Already nine storms have reached the intensity required to receive an official name, and the NOAA is estimating the season will produce 19 to 25 such storms. By comparison, in an average year, 12 storms are strong enough to receive a name.
That’s left Puerto Ricans who live or do business in remote areas worried they’ll relive the pain of 2017, as they’re still picking up the pieces from that devastating storm.
“I can assure you that if a hurricane of any category comes, the same thing is going to happen, because the infrastructure was not fixed,” said Elliot Pacheco, a business owner who operates a pharmacy and grocery store in the mountain town of Cayey.
Pacheco said Isaías – at tropical storm strength – managed to knock out power in Cayey for nearly a week.
He added concern that, as social services become increasingly dependent on internet connectivity, they’ve also become less reliable in remote areas.
Pacheco related his experience after María, when he was forced to carry his pharmacy server to a facility two hours away due to flooding to process medical prescriptions.
And federal food assistance in Puerto Rico, on which nearly 1.3 million people depend, is provided via debit cards, which are rendered useless without power and connectivity.

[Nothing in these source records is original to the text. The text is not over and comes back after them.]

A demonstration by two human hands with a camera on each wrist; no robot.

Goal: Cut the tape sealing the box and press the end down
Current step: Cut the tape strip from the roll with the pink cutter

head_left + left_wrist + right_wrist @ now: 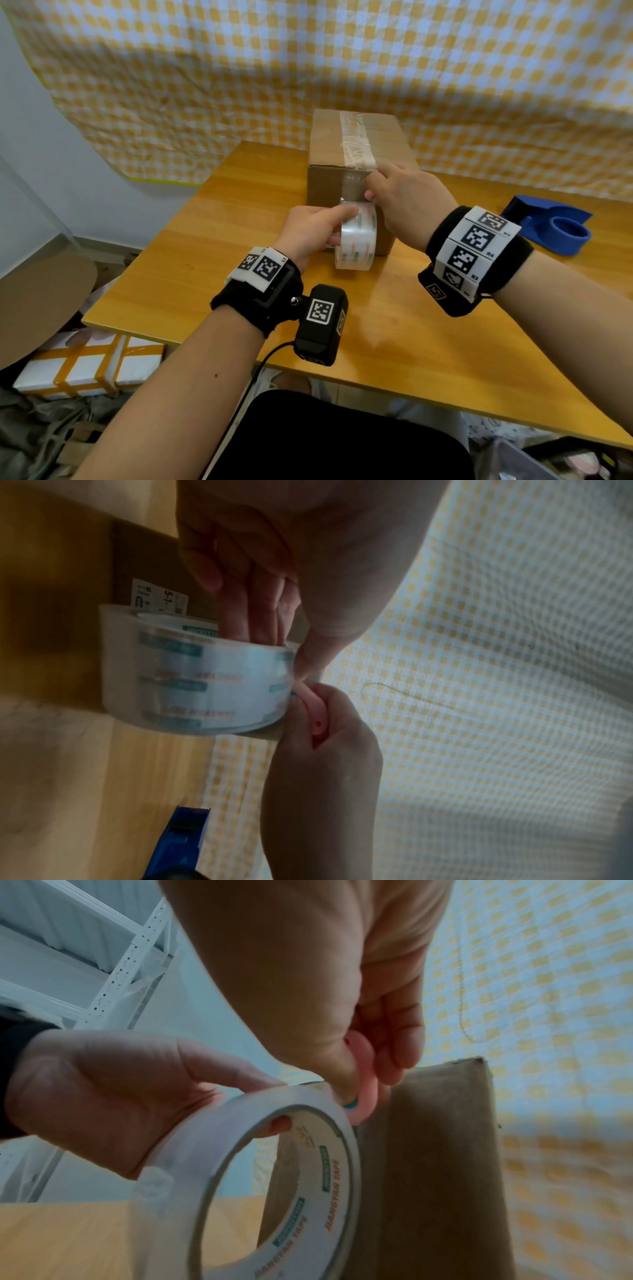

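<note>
A brown cardboard box [329, 185] stands on the wooden table [411, 342], with a strip of clear tape [354, 137] running along its top and down the near face. My left hand [325, 224] grips a roll of clear tape [356, 240] in front of that face, fingers [253, 610] inside the core and thumb on the outside. My right hand [375, 186] pinches a small pink cutter [363, 1085] just above the roll [274, 1177], where the tape leaves it beside the box [438, 1150]. The cutter's blade is hidden by my fingers.
A blue tape dispenser [555, 229] lies on the table to the right of the box. A yellow-and-white checked cloth [308, 68] hangs behind. White parcels [92, 366] and clutter sit on the floor at the left, below the table edge.
</note>
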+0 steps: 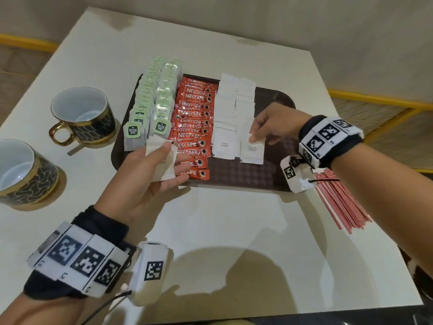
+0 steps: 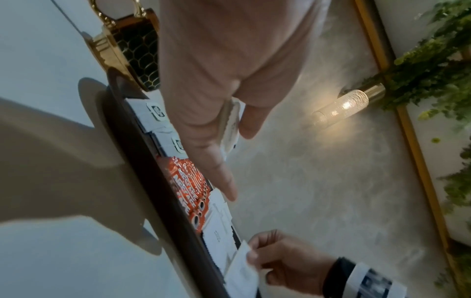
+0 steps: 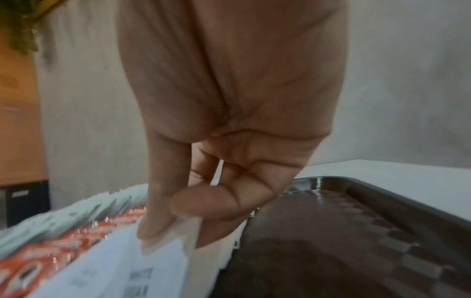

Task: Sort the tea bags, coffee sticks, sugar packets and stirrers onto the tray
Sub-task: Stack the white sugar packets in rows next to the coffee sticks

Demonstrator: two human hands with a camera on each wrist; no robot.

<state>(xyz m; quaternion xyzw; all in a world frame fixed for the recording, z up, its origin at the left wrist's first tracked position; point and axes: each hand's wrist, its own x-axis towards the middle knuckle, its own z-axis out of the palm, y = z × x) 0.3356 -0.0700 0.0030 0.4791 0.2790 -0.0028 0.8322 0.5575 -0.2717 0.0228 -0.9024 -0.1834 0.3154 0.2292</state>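
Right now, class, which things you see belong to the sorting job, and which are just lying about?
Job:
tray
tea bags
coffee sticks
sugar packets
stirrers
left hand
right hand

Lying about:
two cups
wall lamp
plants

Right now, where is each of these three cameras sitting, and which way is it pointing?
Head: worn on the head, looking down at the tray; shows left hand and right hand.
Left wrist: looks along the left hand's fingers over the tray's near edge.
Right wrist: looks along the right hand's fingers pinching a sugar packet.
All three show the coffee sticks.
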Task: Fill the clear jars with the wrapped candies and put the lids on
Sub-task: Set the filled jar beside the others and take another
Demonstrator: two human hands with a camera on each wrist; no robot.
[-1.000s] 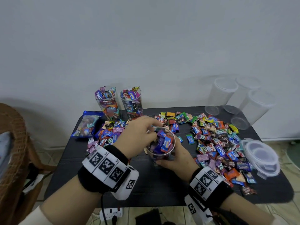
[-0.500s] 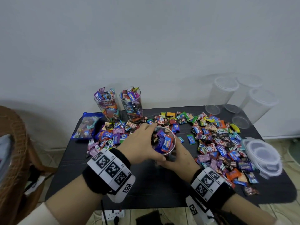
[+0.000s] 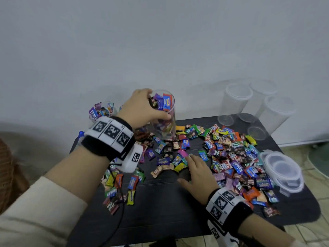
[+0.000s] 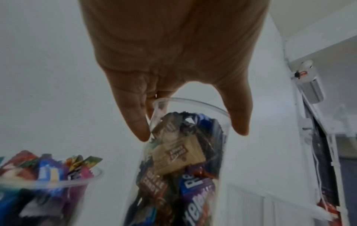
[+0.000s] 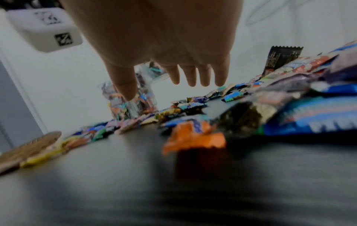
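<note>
Black table [image 3: 160, 207] against a plain white wall, wrapped candies [image 3: 229, 157] spilled across the middle and right of the frame. Your left hand [image 3: 142, 107] grips the full clear jar [image 3: 165, 120] at its rim, upper centre, fingers curled round it. Your right hand [image 3: 197, 175] is spread flat, fingers straight, low over the candies, holding nothing. Another filled jar [image 3: 101, 111] sits at the left, empty jars [image 3: 236, 100] upper right, lids [image 3: 283, 168] stacked at the right edge.
</note>
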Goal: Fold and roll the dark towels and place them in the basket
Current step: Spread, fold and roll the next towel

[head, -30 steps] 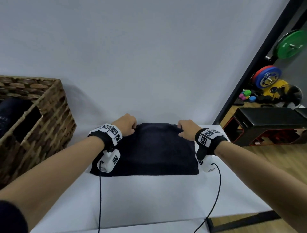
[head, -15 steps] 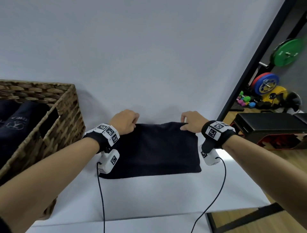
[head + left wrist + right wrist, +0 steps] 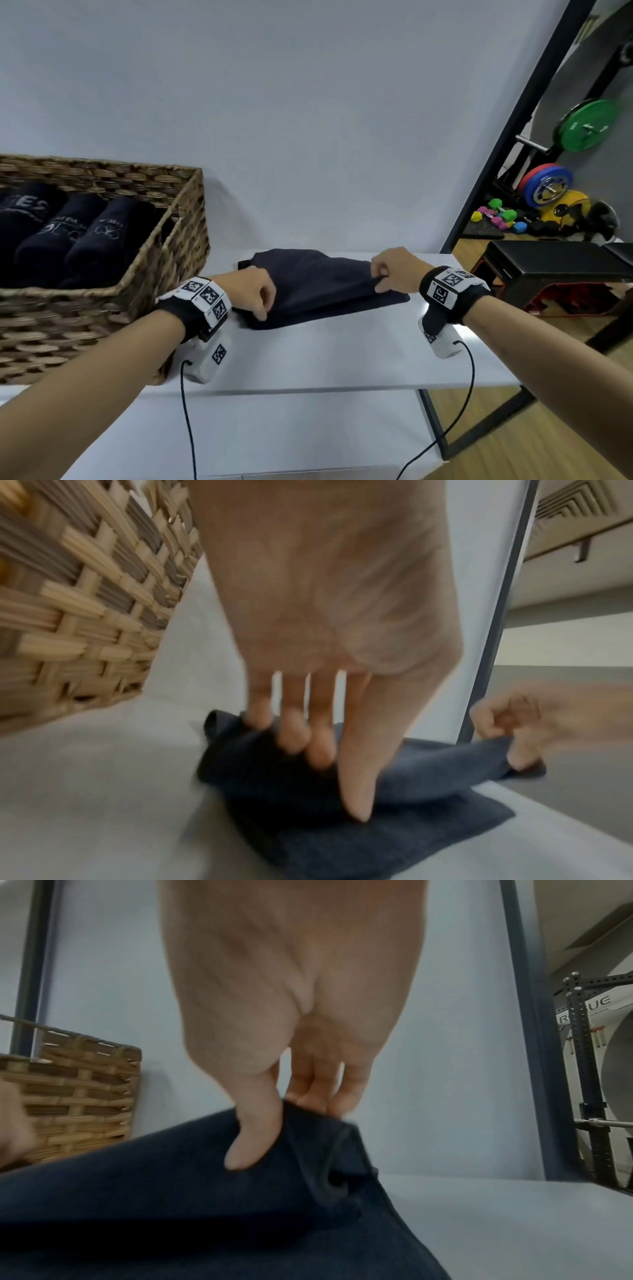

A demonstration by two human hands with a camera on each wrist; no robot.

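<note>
A dark navy towel (image 3: 318, 291) lies on the white table (image 3: 308, 356), its far edge lifted and drawn over the near half. My left hand (image 3: 255, 296) pinches the towel's left corner (image 3: 274, 750), thumb on top and fingers curled under. At the other end my right hand (image 3: 385, 275) pinches the right corner (image 3: 308, 1139) and holds it raised. The woven basket (image 3: 164, 274) stands at the left and holds three rolled dark towels (image 3: 85, 236).
The basket's wall (image 3: 68, 615) sits close beside my left wrist. A black bench (image 3: 555, 263) and coloured weight plates (image 3: 548, 181) stand on the floor to the right, past the table's edge. White tabletop stretches in front of the towel.
Both hands have lifted the towel's far edge and pulled it toward me, folding it over. The head view has swung left, bringing the basket's inside into sight.
</note>
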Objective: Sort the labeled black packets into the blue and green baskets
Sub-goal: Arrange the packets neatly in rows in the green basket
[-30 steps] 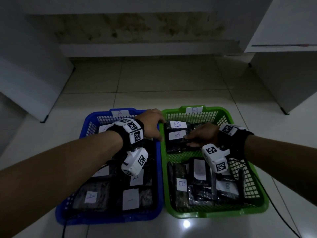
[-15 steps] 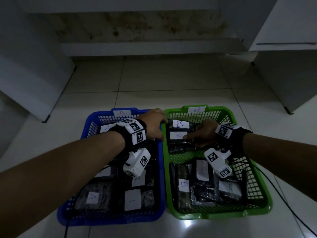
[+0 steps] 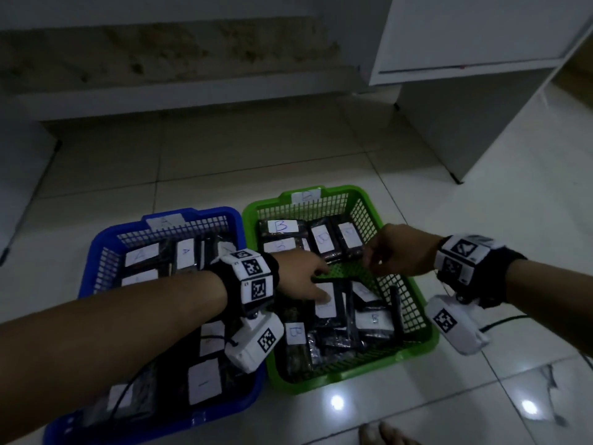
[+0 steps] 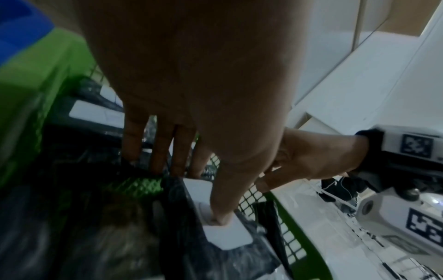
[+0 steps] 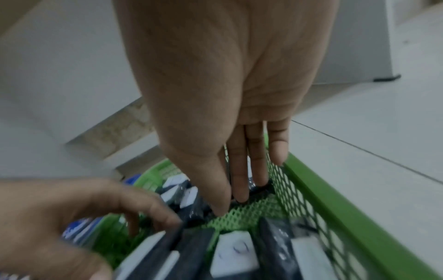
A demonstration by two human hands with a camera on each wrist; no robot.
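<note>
Near the middle of the green basket (image 3: 353,377), your left hand (image 3: 298,277) pinches a black packet (image 3: 325,311), thumb on its label. The slick wrap could slip. Just beyond, your right hand (image 3: 401,252) hovers empty, fingers loose, and may crowd the lift.

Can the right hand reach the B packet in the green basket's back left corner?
Probably yes. The right hand hangs empty over the green basket, near that B packet, which lies on top with nothing covering it.
</note>
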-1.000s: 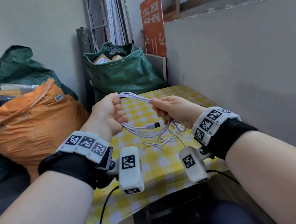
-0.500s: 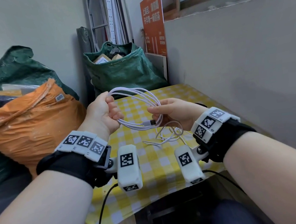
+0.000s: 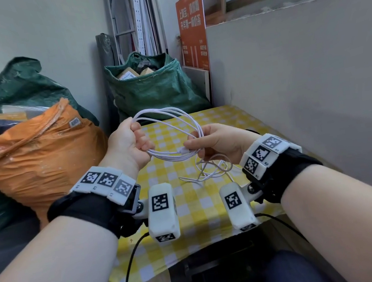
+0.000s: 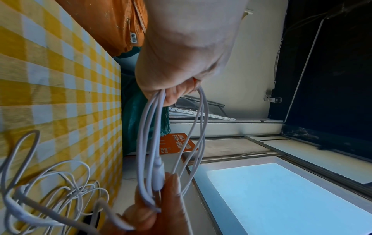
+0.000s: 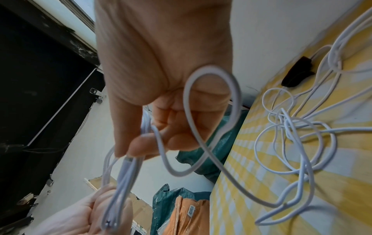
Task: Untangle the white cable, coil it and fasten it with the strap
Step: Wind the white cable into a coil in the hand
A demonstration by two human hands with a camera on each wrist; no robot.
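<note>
The white cable (image 3: 165, 114) is partly wound into a round coil of several turns, held in the air over the yellow checked table (image 3: 189, 211). My left hand (image 3: 137, 135) grips the coil's left side in a fist. My right hand (image 3: 194, 143) pinches the coil's lower right side together with a plug (image 3: 182, 151). In the left wrist view the plug (image 4: 159, 173) lies under the right thumb. The rest of the cable (image 5: 292, 127) lies tangled on the cloth below my right hand. A black strap (image 5: 298, 73) lies on the table against the wall.
An orange sack (image 3: 41, 160) stands left of the table, with green sacks (image 3: 154, 90) behind it and at the table's far end. A grey wall panel (image 3: 302, 78) runs along the table's right side. The table's near edge is close to my wrists.
The coil has opened from a flat bundle into a wider round loop. My right hand has moved left and down along it to pinch near the plug.
</note>
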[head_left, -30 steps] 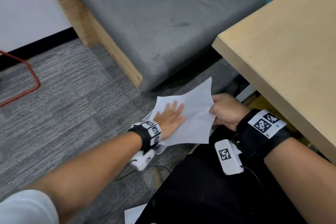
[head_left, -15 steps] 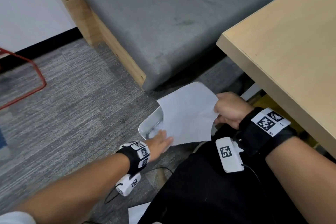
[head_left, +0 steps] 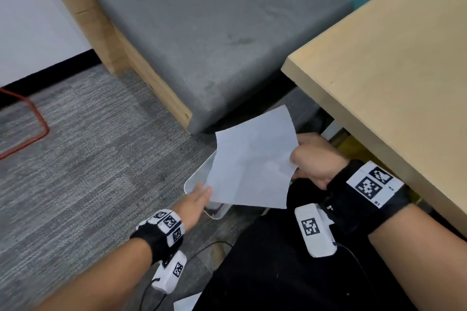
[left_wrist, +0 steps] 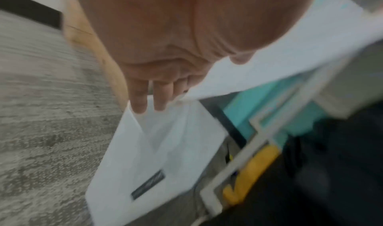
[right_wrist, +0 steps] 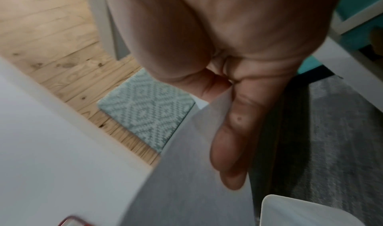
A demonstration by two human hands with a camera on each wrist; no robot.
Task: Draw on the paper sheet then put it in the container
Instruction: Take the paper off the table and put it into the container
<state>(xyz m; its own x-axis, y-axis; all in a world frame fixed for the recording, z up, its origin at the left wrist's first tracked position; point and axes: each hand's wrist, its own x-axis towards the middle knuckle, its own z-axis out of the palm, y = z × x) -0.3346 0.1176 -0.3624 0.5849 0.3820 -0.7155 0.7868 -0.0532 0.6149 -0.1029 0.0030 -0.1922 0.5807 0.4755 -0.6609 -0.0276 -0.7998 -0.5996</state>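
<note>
Below, grey carpet [head_left: 88, 171], grey bench cushion [head_left: 214, 40], wooden table [head_left: 391, 70]; right hand [head_left: 312, 159] pinching paper sheet [head_left: 252, 164], left hand [head_left: 194, 203] loosely spread.

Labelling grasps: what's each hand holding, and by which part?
The right hand pinches the white paper sheet by its right edge. The left hand has straight fingers at the sheet's lower-left corner, over the clear plastic container; no grip visible.

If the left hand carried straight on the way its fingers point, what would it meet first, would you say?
Most likely the paper sheet: the left hand points at its lower left corner, fingertips already at its edge, with the clear container just beneath. Depth is uncertain.
</note>
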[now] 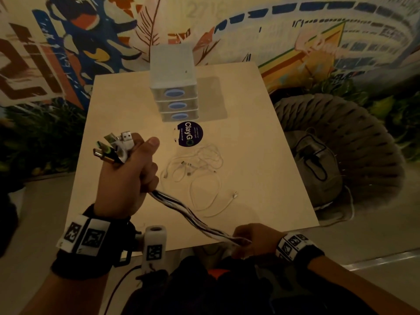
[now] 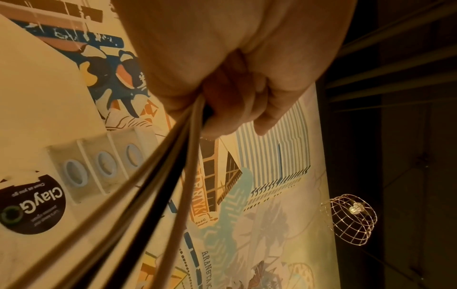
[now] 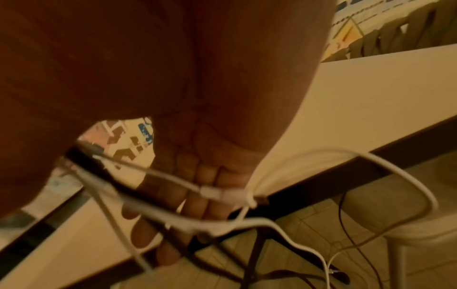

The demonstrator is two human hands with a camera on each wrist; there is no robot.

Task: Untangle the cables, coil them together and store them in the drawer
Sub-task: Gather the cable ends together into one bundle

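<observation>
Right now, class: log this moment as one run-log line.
left hand: grips cable bundle | right hand: holds bundle | drawers: closed

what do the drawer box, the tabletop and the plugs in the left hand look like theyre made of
Drawer box: looks like frosted translucent plastic, with glossy blue oval handles. Tabletop: smooth pale matte surface, probably laminate or painted wood; cannot tell which. Plugs gripped in the left hand: shiny metal tips glinting, set in white and dark housings that look like plastic.
</observation>
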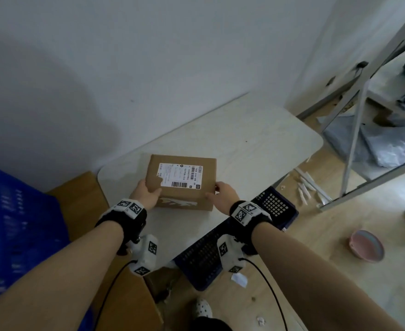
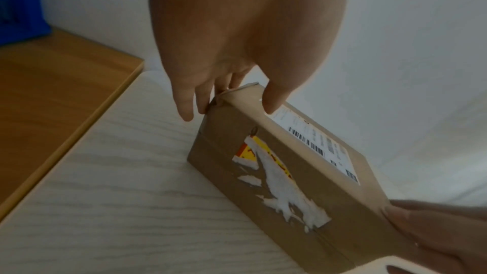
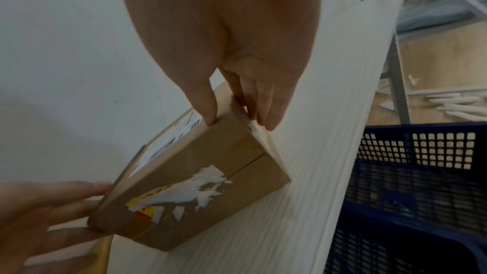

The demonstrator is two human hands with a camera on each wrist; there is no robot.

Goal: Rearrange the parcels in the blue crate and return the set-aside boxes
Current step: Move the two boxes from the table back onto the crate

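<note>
A brown cardboard box [image 1: 184, 182] with a white shipping label on top and a torn sticker on its near side lies on the white table [image 1: 256, 149]. My left hand [image 1: 149, 192] grips its left end, thumb on top and fingers down the side [image 2: 229, 99]. At the right end my right hand [image 1: 220, 193] holds it the same way [image 3: 237, 116]. The wrist views show the box [image 2: 290, 174] [image 3: 200, 174] low at the tabletop; whether it rests fully there I cannot tell. A bright blue crate [image 1: 10, 223] fills the left edge, its inside hidden.
A dark navy perforated crate [image 1: 275, 206] [image 3: 421, 153] sits below the table's near right edge. A wooden surface [image 1: 82, 201] adjoins the table on the left. A metal rack [image 1: 364, 115], plastic bags, white sticks and a pink bowl [image 1: 366, 244] are on the floor to the right.
</note>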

“I had no way to charge them because there just was no way,” said Pacheco. “I would write up an IOU and ask them to come back and pay later.”
Pacheco said all the IOUs were repaid, but warned that a long blackout would leave Puerto Rico’s most vulnerable – the poor in remote areas – without food or health care.
And given the speed of reconstruction and the prioritization of metropolitan areas for improvements, many Puerto Ricans are not confident remote areas will get the telecommunications infrastructure they need to weather a new storm.
“The areas that need it the most I think those are the areas that will not be able to get the telecommunications services that we need,” said Rodríguez.
“Progress has been made, but not enough,” added Rodríguez.